As the current boom in cattle prices showed no signs of abating, Mr Willis said the NRLX was well positioned as a modern, industry-leading facility which vendors and buyers could rely on.

“Our technological infrastructure, safety, animal welfare and environmental standards here are world-class,” he said.

“We are regularly making adjustments to improve the experience for our buyers and vendors at the sales.”

Mr Willis said the results vindicated the $14 million investment in upgrading the NRLX by Richmond Valley Council, with the support of the Federal and State governments.

“Operating from a state-of-the-art facility has proven to be a bonanza for the local cattle industry, with sales revenue at the NRLX jumping $30 million to reach a high of just over $143 million for the 2020-2021 financial year,” he said.

Mr Macdonald said Council’s hard work to improve the services, relationships and stakeholder engagement also contributed to the ongoing success story of NRLX.

“I am very proud of the NRLX team, led by Operations Manager Brad Willis, and the way in which the NRLX has continued to operate and set an excellent example of saleyard operation under challenging circumstances during COVID,” he said.

“There is no doubt the NRLX is the premier facility for the livestock trading market for northern NSW.”

Mr Willis said a total of 91 sales were held over the past financial year with 103,436 head of cattle sold, grossing more than $143 million in total sales. Average price per head also significantly increased to $1384.59 from the previous record of $951.06.

He said people knew when they bought livestock from the NRLX they were securing some of the strongest bloodlines in the region and that they could fulfil orders for stock in the one place.
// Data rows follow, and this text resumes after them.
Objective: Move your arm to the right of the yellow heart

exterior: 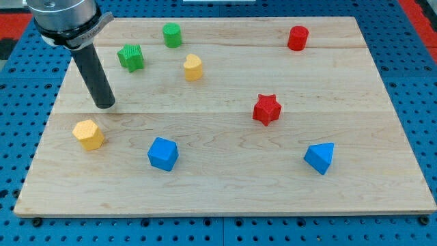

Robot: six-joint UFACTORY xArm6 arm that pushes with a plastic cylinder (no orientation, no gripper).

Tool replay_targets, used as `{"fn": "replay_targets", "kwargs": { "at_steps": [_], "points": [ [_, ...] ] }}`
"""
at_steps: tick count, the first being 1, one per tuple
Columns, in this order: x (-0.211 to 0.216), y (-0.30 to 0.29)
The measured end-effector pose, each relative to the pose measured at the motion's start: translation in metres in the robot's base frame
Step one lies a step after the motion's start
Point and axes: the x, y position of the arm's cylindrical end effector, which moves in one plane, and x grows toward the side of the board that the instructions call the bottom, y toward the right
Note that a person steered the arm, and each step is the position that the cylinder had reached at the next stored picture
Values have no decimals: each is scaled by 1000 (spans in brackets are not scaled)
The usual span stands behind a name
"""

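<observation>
Ok, my tip [104, 106] is down on the wooden board [225, 191], far over at the view's left, rod slanting up to the arm housing at the top-left corner. No fingers on this rig, just the bare rod, touching nothing.

Yellow heart [193, 67] sits upper-centre-left on the board, well to the view's right of my tip and a bit higher up. Looks like a small chunky piece, pale yellow top face, deeper yellow-orange sides, slightly rounded lobes, one side in shadow. Standing free, no block touching it.

Near it: green star [130, 57] to its left, green cylinder [172, 35] up and left of it, close but apart. My tip is below the green star, clear of it.

Just below my tip and a little left: yellow hexagon-ish block [89, 134], orange-yellow, near the tip but not touching.

Rest of the board: blue block [163, 153], angular, bottom centre-left. Red star [267, 109] mid-right. Red cylinder [298, 38] top right. Blue triangular block [321, 158] bottom right. All well apart from each other.

So right now: tip on the left side of the yellow heart, green star roughly between them but higher. Board rests on a blue perforated table [416, 82].
</observation>
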Motion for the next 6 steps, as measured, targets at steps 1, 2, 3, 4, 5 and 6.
{"fn": "replay_targets", "kwargs": {
  "at_steps": [1,2,3,4,5,6],
  "points": [
    [-19,27],
    [-39,155],
    [-44,190],
    [-65,202],
    [-72,202],
    [-74,202]
  ]
}}
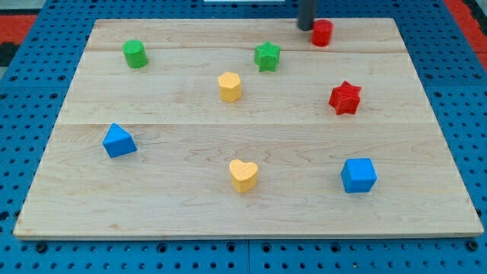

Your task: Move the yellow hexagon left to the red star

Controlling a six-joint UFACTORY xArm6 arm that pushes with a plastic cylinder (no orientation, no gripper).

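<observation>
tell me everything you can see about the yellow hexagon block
The yellow hexagon is a small, chunky block with a faceted top, matte yellow, looking like painted wood or plastic. It sits flat on the wooden board, in the upper middle, touching nothing. The green star lies up to the view's right, the red star farther right. My tip is well away, at the view's top beside the red cylinder.

The yellow heart [243, 175] is taken as landmark on the bench [190, 213]. A blue cube [358, 175] is seen to its right, a blue triangular block [119, 141] up-left. Farther toward the view's top are found a green cylinder [135, 54], a green star [267, 56] and a red cylinder [323, 33].
</observation>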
He said the yards were attracting buyers from as far afield as Victoria in the south, right across western NSW and as far north to the Tropic of Capricorn, in Queensland.
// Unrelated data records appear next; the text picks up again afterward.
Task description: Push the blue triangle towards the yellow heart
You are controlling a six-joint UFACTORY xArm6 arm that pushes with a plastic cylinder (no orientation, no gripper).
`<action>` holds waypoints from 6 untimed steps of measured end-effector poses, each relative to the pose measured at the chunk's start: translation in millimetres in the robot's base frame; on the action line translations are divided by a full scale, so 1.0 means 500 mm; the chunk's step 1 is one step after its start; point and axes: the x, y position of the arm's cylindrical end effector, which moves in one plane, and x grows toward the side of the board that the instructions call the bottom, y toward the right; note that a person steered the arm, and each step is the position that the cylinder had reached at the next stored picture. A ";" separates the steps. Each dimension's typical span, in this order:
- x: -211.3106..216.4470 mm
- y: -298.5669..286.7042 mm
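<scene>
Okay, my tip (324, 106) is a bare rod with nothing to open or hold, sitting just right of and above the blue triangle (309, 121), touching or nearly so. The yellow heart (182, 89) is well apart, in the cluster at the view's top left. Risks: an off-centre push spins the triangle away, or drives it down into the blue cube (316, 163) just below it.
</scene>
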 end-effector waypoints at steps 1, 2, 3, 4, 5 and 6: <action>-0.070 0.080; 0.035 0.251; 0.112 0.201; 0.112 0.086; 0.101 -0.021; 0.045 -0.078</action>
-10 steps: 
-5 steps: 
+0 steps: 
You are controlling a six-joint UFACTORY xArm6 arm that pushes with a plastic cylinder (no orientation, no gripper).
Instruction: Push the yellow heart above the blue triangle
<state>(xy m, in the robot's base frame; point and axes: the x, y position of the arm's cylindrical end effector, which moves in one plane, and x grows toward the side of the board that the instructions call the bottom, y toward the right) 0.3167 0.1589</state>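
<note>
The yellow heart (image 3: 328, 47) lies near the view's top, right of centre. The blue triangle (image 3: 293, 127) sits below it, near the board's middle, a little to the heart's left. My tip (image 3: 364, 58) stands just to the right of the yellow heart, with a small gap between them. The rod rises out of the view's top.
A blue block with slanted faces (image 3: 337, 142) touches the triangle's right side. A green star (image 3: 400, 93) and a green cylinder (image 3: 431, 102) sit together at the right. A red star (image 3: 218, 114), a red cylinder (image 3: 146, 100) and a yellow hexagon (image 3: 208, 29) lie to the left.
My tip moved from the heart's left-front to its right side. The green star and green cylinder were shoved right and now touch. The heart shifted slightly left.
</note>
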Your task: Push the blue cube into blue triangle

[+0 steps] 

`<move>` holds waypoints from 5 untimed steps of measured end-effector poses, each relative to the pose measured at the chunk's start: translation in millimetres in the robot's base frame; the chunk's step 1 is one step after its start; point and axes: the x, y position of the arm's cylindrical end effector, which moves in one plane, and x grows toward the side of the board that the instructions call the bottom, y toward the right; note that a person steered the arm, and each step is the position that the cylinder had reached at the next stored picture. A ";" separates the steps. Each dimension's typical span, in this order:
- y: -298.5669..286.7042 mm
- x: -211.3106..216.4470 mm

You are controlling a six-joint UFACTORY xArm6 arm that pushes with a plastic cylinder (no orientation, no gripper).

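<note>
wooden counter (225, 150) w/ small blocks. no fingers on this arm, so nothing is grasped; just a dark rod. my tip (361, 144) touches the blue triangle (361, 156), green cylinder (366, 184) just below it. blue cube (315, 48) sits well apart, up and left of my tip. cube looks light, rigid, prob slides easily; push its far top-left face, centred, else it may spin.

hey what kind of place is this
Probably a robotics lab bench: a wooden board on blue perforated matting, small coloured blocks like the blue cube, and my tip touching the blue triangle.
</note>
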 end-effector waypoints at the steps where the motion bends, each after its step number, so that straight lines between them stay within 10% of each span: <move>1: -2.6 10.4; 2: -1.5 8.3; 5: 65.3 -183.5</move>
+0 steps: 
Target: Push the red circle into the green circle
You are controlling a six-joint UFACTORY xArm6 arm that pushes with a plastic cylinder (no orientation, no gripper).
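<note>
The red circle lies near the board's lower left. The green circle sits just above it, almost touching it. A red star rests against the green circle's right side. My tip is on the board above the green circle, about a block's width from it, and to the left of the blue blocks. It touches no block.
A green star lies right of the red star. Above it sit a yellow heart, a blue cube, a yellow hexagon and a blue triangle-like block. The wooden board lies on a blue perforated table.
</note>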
“The fact we have buyers coming from Victoria, combined with regular visitors from south western Queensland, southern NSW, and significant volumes from western NSW, shows the NRLX and our agents are successfully bringing new business to the region,” Mr Willis said.

“Selling numbers have been strong, with prices remaining at record highs, which provides further confidence for growth for this industry well into the future.
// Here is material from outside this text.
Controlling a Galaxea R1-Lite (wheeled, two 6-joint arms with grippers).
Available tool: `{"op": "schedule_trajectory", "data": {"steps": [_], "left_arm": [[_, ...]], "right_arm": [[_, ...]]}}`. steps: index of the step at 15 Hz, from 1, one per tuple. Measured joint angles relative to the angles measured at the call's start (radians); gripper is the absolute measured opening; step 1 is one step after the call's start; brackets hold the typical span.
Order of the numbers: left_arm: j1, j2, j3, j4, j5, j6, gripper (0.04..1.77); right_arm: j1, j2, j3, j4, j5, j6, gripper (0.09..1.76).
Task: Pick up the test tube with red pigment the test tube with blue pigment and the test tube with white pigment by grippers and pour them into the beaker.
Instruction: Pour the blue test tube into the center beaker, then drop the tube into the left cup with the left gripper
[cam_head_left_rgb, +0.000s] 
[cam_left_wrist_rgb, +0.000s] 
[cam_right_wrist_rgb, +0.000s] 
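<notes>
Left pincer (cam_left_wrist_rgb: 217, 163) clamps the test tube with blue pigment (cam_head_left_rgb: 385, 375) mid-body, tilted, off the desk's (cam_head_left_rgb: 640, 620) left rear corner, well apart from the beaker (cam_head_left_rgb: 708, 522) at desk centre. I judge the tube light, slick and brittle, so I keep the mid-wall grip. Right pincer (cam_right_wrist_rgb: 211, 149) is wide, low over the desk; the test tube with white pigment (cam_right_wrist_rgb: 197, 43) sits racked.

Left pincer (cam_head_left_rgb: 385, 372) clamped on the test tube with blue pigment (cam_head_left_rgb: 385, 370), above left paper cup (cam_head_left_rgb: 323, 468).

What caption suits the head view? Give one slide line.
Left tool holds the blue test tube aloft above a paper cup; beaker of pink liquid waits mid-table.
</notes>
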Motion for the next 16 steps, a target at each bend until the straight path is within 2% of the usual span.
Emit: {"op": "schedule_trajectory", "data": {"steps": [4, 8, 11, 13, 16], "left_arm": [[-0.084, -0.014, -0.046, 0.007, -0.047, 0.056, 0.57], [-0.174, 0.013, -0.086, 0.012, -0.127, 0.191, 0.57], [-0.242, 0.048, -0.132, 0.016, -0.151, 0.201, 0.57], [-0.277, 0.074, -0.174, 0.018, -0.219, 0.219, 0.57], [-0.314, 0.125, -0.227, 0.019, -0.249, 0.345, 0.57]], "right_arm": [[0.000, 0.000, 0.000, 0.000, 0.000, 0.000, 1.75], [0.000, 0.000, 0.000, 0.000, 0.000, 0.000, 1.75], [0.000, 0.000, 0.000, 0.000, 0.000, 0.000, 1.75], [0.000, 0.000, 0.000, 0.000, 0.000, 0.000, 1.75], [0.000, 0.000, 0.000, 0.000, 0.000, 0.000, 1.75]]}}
“We have seen an increase in the area our vendors are sending stock from with regular clients now coming from Kempsey, Glen Innes and Stanthorpe.

“Our yards are nationally recognised for premier quality stock and competitive prices, and the addition of StockLive streaming of sales allowing vendors, buyers and spectators to observe the sale remotely proved a popular option during the height of the COVID-19 lockdown.

“The NRLX is a truly modern, best-practice facility for animal welfare outcomes, workplace health and safety, as well as an efficient and comfortable cattle sale destination.”

Mr Macdonald said in undertaking a review in 2018, the NRLX was clearly identified as a key asset for users and one of the main sales outlets for local cattle in the region.

He said financial sustainability had been a key focus of the facility in recent years with

increasing pressure to remain viable due to escalating compliance costs, higher expectations from buyers and sellers, animal welfare standard and other selling mechanisms.

He said the Council unanimously voted to do everything in its power to ensure the long-term viability of the facility.

“Two years ago Council took the initiative to freeze agent and seller sale fees at the NRLX as a gesture of support for the cattle industry as it recovered from severe drought,” Mr Macdonald said.

“On the back of this decision an entirely new structure was introduced in August 2020 which built in flexibility for market conditions and the benefits of this are evident.

“Council has a rich history and association with the Casino saleyards and will ensure it remains a competitive, sustainable and safe facility focused on supporting the local agricultural and related sectors.

“The NRLX is an asset which will continue to be supported and improved to bring greater competition to our cattle auctions and play pivotal role in the local industry and economy.”